Power is delivered to your circuit from some remote location. The leads or traces that deliver the current possess two undeniable parasitic components: inductance and resistance. How much of the parasitic inductance can appear? Leads and traces can contribute up to 15 nH of inductance per inch. For a DC load this presents little problems. However, any circuit that demands a changing current can expect a voltage spike across the inductance given by the familiar equation
v = L di / dt
An example of a circuit that creates current transients is a simple transistor inverter Q1. When Q1 is off, there's no current drawn from the power supply. However, when Q1 turns on, the supply current changes from 0 to VCC / RL = 5 V / 200 Ω = 25 mA in 10 ns. The lead inductance responds to the current change with a voltage spike.
Not only can the inverter's performance be affected by the spike, but nearby analog circuits like the resistor divider RB1 and RB2 may also be degraded. For example, if the divider functions as threshold for a comparator input, a spike can cause false triggers. Or, if the divider biases a transducer, a spike will cause an error in the measurement.

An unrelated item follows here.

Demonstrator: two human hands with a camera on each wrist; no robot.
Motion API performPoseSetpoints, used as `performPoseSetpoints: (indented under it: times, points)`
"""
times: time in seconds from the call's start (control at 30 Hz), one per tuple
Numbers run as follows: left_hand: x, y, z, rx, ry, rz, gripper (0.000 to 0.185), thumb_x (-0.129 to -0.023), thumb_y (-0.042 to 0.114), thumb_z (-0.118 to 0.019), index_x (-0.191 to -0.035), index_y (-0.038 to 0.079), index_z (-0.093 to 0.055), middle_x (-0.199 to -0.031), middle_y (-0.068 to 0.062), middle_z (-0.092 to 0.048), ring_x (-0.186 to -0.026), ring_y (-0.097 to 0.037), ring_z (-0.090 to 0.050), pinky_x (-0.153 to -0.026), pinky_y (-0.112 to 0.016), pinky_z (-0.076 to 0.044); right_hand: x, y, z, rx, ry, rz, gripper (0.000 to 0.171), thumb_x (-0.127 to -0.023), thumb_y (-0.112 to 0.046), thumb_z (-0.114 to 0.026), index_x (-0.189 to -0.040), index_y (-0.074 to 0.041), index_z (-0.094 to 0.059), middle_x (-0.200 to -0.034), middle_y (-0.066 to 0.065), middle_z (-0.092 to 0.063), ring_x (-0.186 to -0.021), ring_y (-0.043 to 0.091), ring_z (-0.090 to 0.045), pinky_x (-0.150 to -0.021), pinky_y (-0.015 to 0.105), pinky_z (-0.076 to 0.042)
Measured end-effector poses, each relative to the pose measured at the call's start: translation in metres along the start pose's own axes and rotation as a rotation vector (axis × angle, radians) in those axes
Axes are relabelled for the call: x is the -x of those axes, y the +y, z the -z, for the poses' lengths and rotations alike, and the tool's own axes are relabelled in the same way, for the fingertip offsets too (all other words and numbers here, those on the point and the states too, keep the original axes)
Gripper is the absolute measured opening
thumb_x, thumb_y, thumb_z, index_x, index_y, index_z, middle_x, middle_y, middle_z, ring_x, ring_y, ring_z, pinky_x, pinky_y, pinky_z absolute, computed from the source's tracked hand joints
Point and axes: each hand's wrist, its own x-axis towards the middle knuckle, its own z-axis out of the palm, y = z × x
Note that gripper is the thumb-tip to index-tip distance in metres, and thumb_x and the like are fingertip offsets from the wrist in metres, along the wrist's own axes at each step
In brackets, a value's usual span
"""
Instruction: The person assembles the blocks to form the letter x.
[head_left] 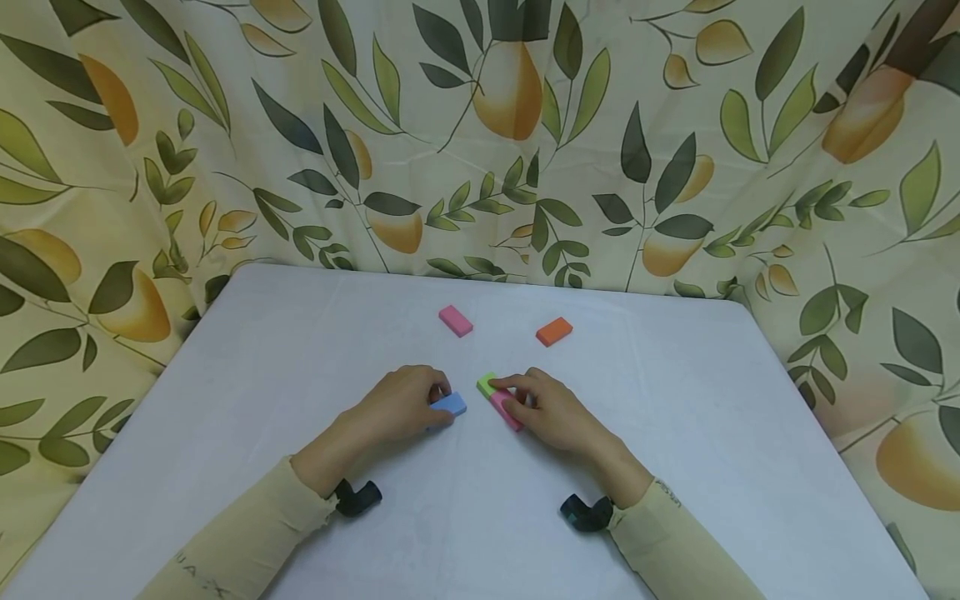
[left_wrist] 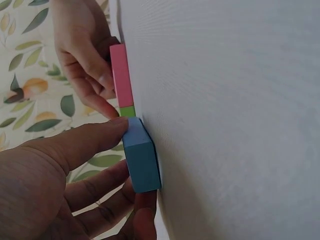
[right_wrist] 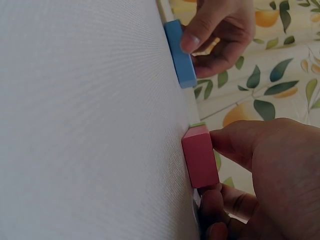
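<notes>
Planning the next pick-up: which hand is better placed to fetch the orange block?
Probably the right hand: the orange block lies on its side, just beyond it, while the left hand grips the blue block.

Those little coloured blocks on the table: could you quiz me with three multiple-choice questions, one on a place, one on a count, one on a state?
1. Where is the orange block?
A. Far side, apart from both hands
B. Under the left hand
C. On the pink block

2. How many blocks show on the table in the head view?
A. Three
B. Five
C. Eight

3. What is the left hand doing?
A. Lying flat
B. Gripping the blue block
C. Raised high

Answers: 1 A, it lies alone. 2 B, two pink, orange, green, blue. 3 B, thumb and fingers clasp it.
</notes>
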Motion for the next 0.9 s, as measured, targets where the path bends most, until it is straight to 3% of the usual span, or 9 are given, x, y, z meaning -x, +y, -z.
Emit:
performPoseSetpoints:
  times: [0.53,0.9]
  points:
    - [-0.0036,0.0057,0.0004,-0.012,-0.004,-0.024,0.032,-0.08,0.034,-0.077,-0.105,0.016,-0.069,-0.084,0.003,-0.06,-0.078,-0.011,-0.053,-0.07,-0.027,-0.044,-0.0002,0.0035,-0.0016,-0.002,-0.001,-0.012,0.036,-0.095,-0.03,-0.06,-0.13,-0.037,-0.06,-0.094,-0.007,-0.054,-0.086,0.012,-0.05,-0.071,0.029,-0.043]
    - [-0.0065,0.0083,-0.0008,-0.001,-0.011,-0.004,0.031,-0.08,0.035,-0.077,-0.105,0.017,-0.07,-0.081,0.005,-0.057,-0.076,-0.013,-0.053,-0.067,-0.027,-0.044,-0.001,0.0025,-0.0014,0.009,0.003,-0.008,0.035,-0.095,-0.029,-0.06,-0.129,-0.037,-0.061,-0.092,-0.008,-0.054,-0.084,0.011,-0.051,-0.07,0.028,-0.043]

CURRENT TRANSIENTS / VOLTAGE SPIKES
CIRCUIT INSIGHT Run a simulation of the file CBYPASS.CIR. Plot the Q1 output at V(12) and the local supply voltage V(3). What happens at V(3) every time the Q1 output switches on or off? The changing current demand from VS through LS1 and LS2 causes voltage spikes. To see the current drawn through the lead inductance LS1, add a new plot and the trace I(LS1). The current changes by 25 mA in about 10ns.
How do the voltage spikes effect nearby circuitry? Plot the resistor divider voltage at V(14). If this were the bias voltage for an analog circuit like a transducer, the measurement would be corrupted by the voltage transients at V(14).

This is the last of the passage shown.